I had thought to wait a bit before describing any of the humanlike magickal creatures one might find in traveling the Wide World.  But the Wood or River Sprite is a creature that is best learned about early in one’s magickal education.  A child, perhaps, might take this creature for a wholesome playmate.

But woe to such child, for the Wood Sprite is fickle, and mayhap, such child might venture forth into the wild woods and never be seen again.

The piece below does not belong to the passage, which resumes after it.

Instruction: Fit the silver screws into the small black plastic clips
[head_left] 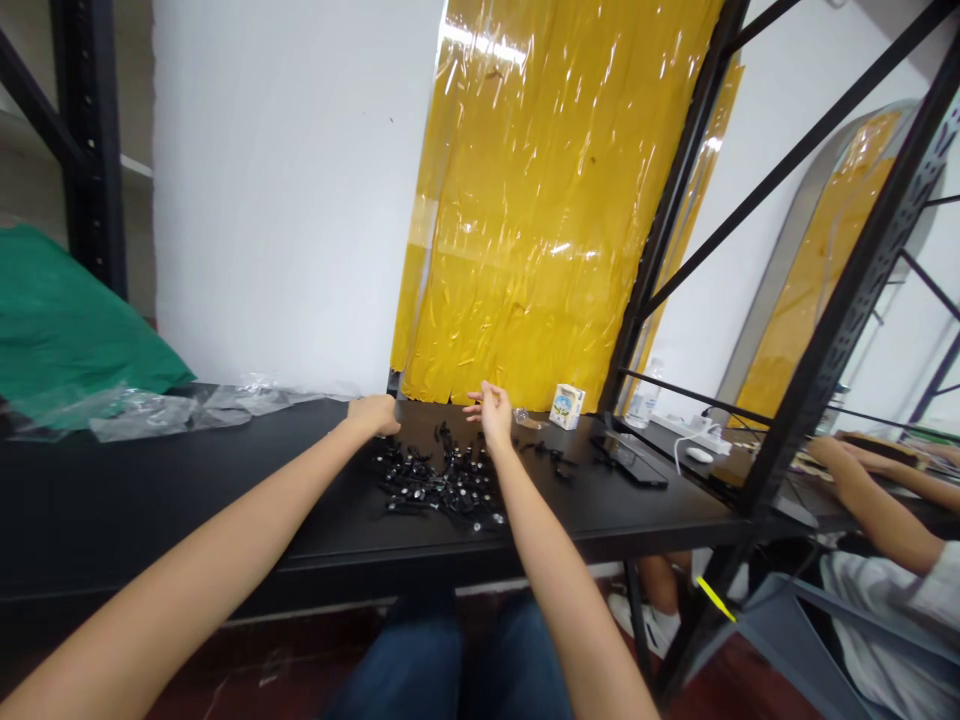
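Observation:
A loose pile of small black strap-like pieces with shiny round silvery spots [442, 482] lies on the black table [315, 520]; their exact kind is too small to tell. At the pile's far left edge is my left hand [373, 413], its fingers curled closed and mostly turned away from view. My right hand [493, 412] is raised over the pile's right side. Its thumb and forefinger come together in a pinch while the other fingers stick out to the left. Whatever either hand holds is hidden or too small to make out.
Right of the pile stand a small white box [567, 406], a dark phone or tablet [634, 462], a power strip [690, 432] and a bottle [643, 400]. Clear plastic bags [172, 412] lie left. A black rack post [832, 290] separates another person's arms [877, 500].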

It is said that, like pixies, the Wood Sprites are curious creatures, although their capacity for memory is such that, should they learn one thing one day, it is forgotten by the next.  And most of all, such Sprites are fascinated by children and their doings.  That is the reason why their childish playmates may never return home, for as the Sprite plays each day with the child, during the night, such play is forgotten — and each new dawn, the Sprite believes she or he has found this child in the woods for the very first time.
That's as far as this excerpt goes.